Figure 1.2.Capital Flows
Source: IMF, International Financial Statistics.
The resilience of the convertibility regime was severely tested by the Mexican crisis in 1995. In response, Argentina launched a rigorous adjustment program under IMF financial support, consisting of strong fiscal action and structural reform. When the peg survived and a V-shaped recovery ensued, this was widely interpreted as evidence of the convertibility regime’s robustness and credibility. Favorable external circumstances also contributed to this outcome. This was a period in which the U.S. dollar was relatively weak, so the peg did not entail a loss of competitiveness, particularly given the improvements in productivity. Tariff reductions achieved under MERCOSUR also helped promote exports, particularly to Brazil, Argentina’s largest trading partner. Capital flows to emerging markets were strong in the mid-1990s and Argentina was a major beneficiary. Argentina was relatively unaffected by the outbreak of the East Asian crisis in 1997; it quickly returned to the international capital markets in December of that year.

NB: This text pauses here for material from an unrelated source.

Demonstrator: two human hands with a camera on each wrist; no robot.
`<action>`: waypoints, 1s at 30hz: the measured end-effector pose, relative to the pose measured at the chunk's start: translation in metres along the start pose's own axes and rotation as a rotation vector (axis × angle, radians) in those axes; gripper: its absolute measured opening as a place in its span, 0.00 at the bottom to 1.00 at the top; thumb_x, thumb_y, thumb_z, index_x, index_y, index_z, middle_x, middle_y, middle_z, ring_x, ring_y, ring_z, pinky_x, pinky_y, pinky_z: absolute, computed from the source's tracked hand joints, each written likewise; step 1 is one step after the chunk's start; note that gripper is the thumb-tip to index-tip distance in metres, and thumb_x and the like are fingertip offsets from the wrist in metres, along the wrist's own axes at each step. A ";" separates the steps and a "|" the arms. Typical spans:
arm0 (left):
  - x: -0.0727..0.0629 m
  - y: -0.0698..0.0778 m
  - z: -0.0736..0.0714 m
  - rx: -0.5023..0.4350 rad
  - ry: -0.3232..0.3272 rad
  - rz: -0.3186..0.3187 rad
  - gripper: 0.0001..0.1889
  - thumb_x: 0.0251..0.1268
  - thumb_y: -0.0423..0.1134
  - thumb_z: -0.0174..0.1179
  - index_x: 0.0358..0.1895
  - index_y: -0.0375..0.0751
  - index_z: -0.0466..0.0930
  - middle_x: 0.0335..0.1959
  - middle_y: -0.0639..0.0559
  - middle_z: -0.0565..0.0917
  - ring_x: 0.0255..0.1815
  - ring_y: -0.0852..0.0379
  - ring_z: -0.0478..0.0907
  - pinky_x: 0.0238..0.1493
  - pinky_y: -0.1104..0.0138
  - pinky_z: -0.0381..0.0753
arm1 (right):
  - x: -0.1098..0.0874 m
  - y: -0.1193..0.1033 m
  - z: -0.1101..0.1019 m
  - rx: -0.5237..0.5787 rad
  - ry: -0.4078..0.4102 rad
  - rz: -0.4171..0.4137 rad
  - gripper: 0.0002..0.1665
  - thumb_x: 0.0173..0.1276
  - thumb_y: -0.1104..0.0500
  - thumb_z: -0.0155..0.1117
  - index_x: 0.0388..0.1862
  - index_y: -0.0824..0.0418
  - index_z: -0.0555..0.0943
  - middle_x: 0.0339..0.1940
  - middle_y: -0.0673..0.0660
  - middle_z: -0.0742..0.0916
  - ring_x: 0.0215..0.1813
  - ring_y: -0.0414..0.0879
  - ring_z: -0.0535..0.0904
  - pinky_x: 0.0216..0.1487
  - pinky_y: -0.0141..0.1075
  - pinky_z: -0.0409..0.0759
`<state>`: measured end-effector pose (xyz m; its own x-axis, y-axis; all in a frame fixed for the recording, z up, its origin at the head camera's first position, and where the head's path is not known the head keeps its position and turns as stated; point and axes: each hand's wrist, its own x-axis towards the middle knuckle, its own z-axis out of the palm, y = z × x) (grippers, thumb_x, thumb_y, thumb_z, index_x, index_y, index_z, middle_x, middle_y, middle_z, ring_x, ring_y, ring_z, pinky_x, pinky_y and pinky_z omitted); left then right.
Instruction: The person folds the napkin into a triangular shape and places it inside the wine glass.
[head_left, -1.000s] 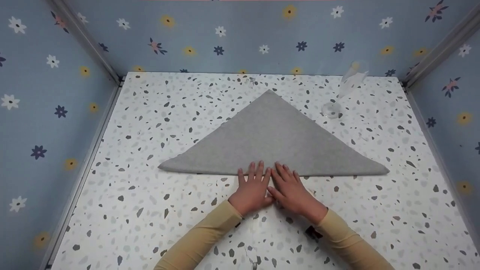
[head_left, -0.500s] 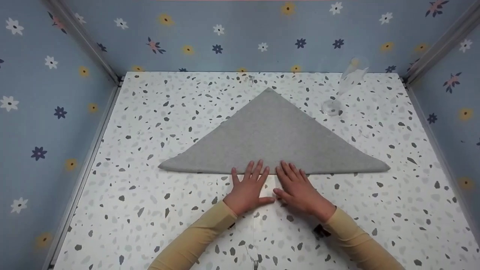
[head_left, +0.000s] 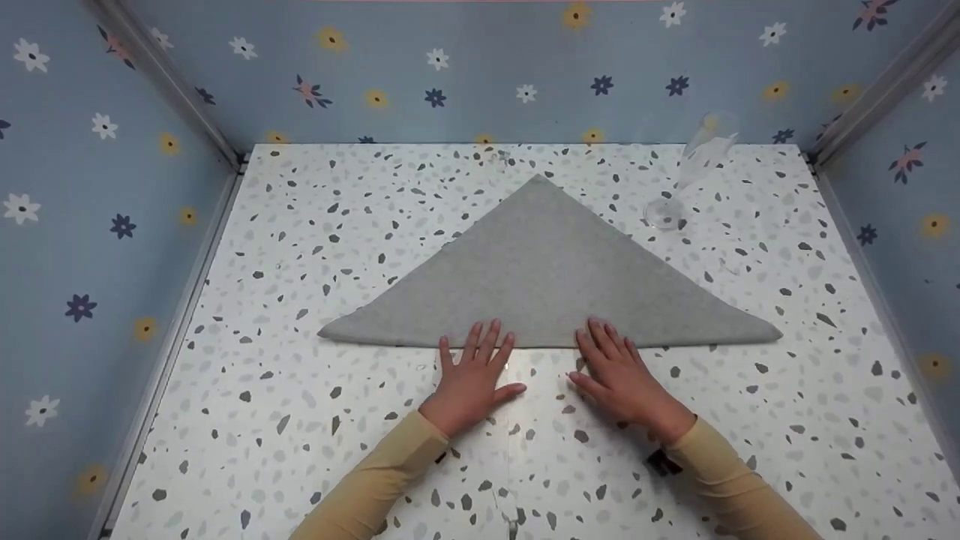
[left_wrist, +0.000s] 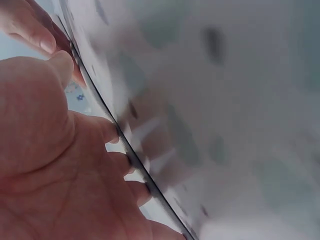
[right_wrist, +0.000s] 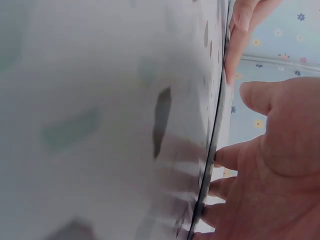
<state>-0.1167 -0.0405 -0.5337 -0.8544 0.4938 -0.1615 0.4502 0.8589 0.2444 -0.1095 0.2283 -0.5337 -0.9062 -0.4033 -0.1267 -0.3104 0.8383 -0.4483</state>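
Observation:
A grey cloth [head_left: 540,262], folded into a triangle, lies flat with its tip away from the person and its long folded edge nearest. My left hand [head_left: 469,379] rests its spread, straight fingertips on that near edge, left of the middle. On the same edge, right of the middle, the straight fingers of my right hand [head_left: 622,375] press down. A gap separates the two hands. In the left wrist view the left hand [left_wrist: 65,160] touches the cloth's thin edge [left_wrist: 150,182]; the right wrist view shows the right hand [right_wrist: 270,165] doing likewise.
A clear stemmed glass [head_left: 664,214] stands at the back right, past the cloth's slanting side. The white speckled table [head_left: 262,450] is bounded by blue flowered panels [head_left: 480,67] at the back and both sides.
Both hands have slid apart along the cloth's near edge, the left hand leftward and the right hand rightward. The cloth keeps its triangular shape and place.

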 end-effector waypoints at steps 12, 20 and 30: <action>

In October 1998, the performance of Argentina received the attention of the world when President Carlos Menem shared the podium of the Annual Meetings with the IMF Managing Director, who characterized “the experience of Argentina in recent years” as “exemplary.” The Managing Director further remarked: “Argentina has a story to tell the world: a story which is about the importance of fiscal discipline, of structural change, and of monetary policy rigorously maintained.”5
As it happened, Argentina’s performance deteriorated from the second half of 1998, owing to adverse external shocks, including a reversal in capital flows to emerging markets following the Russian default in August 1998; weakening of demand in major trading partners, notably in Brazil; a fall in oil and other commodity prices; general strengthening of the U.S. dollar against the euro; and the 70 percent devaluation of the Brazilian real against the U.S. dollar in early 1999. Real GDP fell by over 3 percent in the second half of 1998. There was a mild pickup in economic activity in the second half of 1999, spurred by increased government spending in the run-up to the October presidential elections, but this was not sustained and GDP declined by 3½ percent for 1999 as a whole. The economy never recovered through the end of the convertibility regime (Figure 1.3).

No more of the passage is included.